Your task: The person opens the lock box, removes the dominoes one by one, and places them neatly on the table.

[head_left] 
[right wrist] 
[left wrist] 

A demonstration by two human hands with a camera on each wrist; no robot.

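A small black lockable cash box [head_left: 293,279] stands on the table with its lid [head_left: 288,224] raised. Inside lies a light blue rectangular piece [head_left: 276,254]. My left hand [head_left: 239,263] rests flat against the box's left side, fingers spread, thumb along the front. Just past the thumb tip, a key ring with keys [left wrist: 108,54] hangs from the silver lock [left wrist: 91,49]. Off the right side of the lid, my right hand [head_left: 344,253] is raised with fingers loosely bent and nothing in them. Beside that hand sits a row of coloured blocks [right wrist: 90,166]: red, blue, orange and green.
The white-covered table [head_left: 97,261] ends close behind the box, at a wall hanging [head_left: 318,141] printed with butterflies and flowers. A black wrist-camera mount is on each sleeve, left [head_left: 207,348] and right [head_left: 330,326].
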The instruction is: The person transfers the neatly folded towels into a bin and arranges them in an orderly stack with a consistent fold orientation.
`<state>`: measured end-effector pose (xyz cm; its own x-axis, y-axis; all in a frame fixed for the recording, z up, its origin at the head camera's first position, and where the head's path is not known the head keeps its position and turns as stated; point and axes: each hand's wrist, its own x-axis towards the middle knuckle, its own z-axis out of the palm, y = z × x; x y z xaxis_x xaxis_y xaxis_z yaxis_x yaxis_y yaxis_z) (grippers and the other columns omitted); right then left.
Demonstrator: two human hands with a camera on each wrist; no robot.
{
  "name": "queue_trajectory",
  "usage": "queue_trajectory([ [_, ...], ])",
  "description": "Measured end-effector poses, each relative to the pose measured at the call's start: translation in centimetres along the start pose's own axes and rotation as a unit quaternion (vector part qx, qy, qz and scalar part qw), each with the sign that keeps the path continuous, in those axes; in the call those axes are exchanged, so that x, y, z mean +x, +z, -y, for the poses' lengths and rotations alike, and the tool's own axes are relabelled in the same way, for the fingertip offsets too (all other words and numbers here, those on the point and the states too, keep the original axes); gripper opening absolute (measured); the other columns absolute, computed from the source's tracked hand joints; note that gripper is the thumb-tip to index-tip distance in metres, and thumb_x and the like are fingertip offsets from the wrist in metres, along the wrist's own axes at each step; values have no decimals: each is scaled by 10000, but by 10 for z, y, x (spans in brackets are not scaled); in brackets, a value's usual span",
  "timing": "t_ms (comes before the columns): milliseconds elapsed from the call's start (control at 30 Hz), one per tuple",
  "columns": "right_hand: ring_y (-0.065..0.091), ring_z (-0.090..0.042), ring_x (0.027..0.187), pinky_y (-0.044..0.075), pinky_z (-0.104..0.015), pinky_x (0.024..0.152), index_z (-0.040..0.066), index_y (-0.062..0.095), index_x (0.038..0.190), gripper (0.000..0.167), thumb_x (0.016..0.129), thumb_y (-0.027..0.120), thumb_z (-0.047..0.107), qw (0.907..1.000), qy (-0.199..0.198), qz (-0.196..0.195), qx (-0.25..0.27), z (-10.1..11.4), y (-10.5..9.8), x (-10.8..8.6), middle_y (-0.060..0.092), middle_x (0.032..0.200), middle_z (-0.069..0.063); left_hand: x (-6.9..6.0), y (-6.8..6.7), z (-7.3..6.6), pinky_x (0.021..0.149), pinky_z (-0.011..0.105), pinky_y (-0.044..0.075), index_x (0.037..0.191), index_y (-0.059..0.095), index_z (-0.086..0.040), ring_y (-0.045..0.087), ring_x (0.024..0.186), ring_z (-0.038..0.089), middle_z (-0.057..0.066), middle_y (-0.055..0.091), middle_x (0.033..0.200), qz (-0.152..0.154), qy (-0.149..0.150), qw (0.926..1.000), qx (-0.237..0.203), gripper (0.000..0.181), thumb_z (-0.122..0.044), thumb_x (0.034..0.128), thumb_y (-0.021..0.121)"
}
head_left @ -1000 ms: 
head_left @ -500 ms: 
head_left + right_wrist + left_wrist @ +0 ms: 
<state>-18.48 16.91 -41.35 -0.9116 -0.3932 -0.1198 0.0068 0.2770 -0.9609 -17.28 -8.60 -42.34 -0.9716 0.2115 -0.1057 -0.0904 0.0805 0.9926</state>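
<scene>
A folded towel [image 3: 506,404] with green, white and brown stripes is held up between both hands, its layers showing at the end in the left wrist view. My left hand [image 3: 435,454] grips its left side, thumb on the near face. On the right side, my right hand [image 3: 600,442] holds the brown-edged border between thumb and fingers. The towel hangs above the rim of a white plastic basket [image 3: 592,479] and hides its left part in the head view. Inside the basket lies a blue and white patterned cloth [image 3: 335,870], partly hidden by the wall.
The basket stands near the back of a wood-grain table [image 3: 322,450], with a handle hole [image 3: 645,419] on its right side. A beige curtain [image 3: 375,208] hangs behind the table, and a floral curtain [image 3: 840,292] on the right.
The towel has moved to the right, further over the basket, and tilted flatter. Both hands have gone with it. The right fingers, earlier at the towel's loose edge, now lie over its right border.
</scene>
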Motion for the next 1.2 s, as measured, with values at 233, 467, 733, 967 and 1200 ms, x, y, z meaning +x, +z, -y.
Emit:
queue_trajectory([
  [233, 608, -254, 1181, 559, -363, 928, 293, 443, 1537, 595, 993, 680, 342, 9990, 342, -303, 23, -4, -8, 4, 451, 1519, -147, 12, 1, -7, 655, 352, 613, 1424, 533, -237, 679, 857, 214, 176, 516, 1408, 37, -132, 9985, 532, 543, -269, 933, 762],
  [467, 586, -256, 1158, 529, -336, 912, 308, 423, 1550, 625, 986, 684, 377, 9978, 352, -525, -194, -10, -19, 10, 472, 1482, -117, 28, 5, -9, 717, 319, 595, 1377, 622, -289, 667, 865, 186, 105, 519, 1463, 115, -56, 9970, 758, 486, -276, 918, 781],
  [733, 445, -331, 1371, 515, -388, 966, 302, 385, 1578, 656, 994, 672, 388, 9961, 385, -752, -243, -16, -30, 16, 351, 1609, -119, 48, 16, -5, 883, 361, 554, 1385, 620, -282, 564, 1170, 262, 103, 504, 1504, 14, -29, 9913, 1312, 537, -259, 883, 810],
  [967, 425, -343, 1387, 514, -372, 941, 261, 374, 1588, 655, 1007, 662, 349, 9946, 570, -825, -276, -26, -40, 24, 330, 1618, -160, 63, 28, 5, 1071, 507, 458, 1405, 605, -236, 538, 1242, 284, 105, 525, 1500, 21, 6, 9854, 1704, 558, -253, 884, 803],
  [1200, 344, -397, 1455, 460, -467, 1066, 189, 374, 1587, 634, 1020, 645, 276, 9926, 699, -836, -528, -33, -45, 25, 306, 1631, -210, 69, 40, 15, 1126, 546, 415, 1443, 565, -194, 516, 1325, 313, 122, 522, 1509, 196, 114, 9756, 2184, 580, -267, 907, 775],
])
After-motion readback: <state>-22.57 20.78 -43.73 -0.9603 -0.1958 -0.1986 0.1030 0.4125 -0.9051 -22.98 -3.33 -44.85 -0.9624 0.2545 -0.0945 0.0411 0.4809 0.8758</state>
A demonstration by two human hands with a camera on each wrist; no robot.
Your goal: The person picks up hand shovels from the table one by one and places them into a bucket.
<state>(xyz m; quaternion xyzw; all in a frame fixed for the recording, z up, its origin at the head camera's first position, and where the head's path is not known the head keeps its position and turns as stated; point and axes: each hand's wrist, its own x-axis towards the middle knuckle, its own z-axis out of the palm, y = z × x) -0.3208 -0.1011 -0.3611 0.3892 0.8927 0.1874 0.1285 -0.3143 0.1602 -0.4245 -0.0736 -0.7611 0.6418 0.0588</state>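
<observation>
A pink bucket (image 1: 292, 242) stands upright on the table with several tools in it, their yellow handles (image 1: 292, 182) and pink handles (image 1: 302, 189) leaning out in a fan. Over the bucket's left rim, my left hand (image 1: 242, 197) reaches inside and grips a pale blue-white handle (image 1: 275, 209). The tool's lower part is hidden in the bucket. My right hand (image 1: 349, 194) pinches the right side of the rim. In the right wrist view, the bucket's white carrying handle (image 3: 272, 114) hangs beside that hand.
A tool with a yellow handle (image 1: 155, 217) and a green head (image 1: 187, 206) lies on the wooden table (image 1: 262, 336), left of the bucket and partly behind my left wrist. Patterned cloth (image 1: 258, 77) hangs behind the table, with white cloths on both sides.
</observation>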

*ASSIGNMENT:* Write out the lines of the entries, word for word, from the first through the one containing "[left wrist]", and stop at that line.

*ANSWER:*
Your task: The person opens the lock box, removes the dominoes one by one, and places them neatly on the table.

[head_left] 
[right wrist] 
[left wrist] 

The work on this exercise is complete.